Why? Because given the time period that the book was being written, the two sides were still arguing over who was right and who was wrong in the conduct of the campaign. No, no, not the Allies and the Germans – the Americans and the British. At the time D'Este was writing, the campaign in Normandy was still a subject of serious controversy between, basically proponents and detractors of Field Marshal Montgomery, with the sides breaking down largely on national lines. According to D'Este, the U.S. Army's account of the war was largely balanced and correct, but the British account was, for political reasons, decidedly not, and gave Montgomery far more credit than was appropriate. At bottom this was because of Monty's decision both during and after the campaign to pretend that everything had gone according to his plan, and absolutely so at his end of the front. Pay no attention to the Germans holding Caen for six weeks longer than predicted, in other words. As a result, D'Este spends an inordinate amount of time documenting what Montogomery had said he would do, and what he did, seeking to disprove this claim. He does not present this as a negative on Montgomery's generalship – had he admitted that he had had to changes his plans to deal effectively with changed circumstances on the ground it would have been to his credit that he did so as effectively as he did. But he steadfastly denied that was the case, and the British accounts generally backed him up.
Decision in Normandy is one of the older of the World War II books I have read lately, and it shows. Closer to the time of the events it recounts, it shows the grudges that the Allied military leaders brought back at the end of the war, and how they affected the history that was being written – so much so that almost 40 years after the events D'Este finds it appropriate to document the history of the documentation of the history of the campaign. But it also means that he is frequently noting that certain sources are not yet available, or have just become available, which makes the thought of being able to read texts that have the benefit of over three decades of additional sources exciting. (That I am sitting at home on a Friday night writing that this is exciting is perhaps best not examined too closely). I don't note the age as a bad thing – it just means that things are emphasized a little differently than they would if the author was dealing with the controversies over McClellan's conduct as head of the Union Army.

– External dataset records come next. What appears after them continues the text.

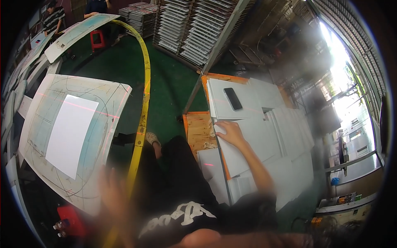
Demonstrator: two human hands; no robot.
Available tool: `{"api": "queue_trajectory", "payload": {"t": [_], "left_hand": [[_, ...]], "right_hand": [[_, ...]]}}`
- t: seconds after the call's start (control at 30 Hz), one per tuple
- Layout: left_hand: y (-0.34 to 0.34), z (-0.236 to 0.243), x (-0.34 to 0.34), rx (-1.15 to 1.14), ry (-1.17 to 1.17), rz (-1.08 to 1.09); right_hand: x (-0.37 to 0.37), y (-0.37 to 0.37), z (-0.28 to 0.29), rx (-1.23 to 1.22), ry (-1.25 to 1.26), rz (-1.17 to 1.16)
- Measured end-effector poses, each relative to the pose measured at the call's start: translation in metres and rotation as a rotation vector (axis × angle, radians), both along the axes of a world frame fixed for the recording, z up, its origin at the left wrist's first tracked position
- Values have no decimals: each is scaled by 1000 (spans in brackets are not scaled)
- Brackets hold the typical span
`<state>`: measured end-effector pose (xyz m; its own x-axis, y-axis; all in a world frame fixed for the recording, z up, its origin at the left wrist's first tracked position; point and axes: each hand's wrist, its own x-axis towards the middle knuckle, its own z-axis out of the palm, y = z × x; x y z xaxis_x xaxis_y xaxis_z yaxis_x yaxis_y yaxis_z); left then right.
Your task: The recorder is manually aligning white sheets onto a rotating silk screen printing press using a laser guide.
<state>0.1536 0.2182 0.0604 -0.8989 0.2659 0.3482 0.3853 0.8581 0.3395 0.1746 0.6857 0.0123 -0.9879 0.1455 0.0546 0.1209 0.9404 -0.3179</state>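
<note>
My right hand (229, 134) has its fingers curled over the near-left edge of the stacked white sheets (254, 146), gripping a sheet there. A black phone (232, 98) lies on the stack beyond it. My blurred left hand (111, 186) has its fingers stretched out beside the right edge of a pale, marked platen (37, 124). A plain white sheet (71, 136) lies on that platen, crossed by a red light line. A curved yellow rail (145, 99) runs between my two sides.
More platens (78, 31) line the left. Two people (53, 18) are at the back left near a red stool (97, 39). Drying racks (193, 31) stand behind, with a metal post (217, 45). An orange-edged wooden pallet (198, 131) lies under the sheets. A red object (70, 223) is at lower left.
</note>
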Motion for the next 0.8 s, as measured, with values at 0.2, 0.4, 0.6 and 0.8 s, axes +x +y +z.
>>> {"api": "queue_trajectory", "payload": {"t": [0.2,0.4,0.6,0.8], "left_hand": [[4,3,4,-7,-1,8],[5,0,2,-42,-14,18],[9,-1,1,-26,-35,19],[21,-6,-4,41,-81,-106]], "right_hand": [[4,-4,2,2,31,-13],[2,-3,-1,-2,43,-26],[-4,0,0,-93,94,-29],[-9,9,12,12,498,-51]]}}
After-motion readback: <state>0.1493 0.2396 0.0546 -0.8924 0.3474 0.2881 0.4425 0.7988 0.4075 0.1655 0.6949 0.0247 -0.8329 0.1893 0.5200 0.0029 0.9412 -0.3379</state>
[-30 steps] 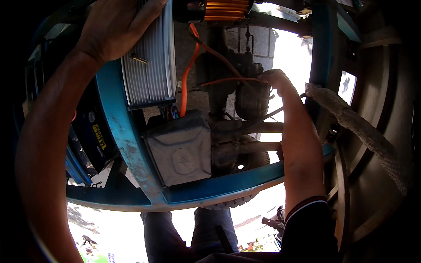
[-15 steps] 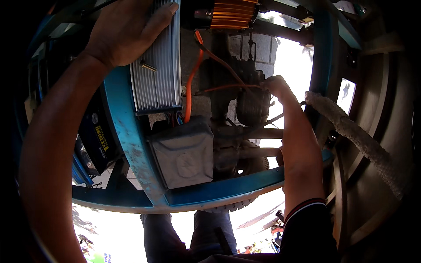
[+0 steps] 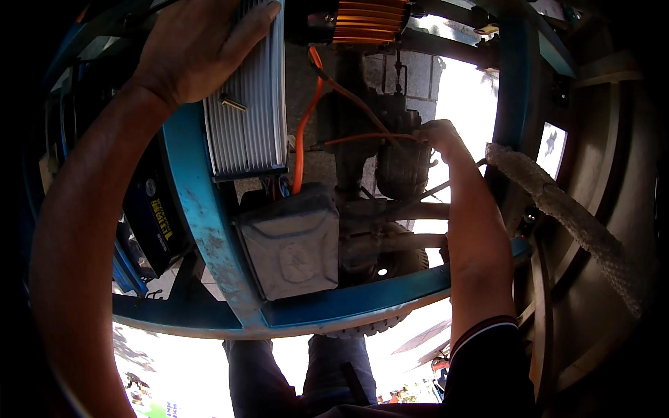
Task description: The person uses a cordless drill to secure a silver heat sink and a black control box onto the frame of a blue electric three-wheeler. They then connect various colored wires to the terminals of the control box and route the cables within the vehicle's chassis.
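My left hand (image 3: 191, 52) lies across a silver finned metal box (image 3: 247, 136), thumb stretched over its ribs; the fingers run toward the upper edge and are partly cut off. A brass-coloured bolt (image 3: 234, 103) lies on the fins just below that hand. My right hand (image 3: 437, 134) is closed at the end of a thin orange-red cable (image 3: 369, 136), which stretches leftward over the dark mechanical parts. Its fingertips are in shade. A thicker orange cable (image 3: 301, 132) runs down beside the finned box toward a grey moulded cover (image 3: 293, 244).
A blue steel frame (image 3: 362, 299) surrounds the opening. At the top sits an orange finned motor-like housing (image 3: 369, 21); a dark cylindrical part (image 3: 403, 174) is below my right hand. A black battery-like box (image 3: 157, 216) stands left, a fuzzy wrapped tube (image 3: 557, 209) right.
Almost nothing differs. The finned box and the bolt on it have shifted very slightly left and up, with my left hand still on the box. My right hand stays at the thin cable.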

But for these reasons, while the book is a good one about the campaign (I wonder how it would compare to John Keegan's Six Armies in Normandy published the year before – but I'm not willing to reread that one just yet) it is equally interesting for the stories it tells about the postwar grousing by the participants about each others' version of events, and the perspective it gives on historical scholarship when the participants were still alive, kicking, and nursing grudges.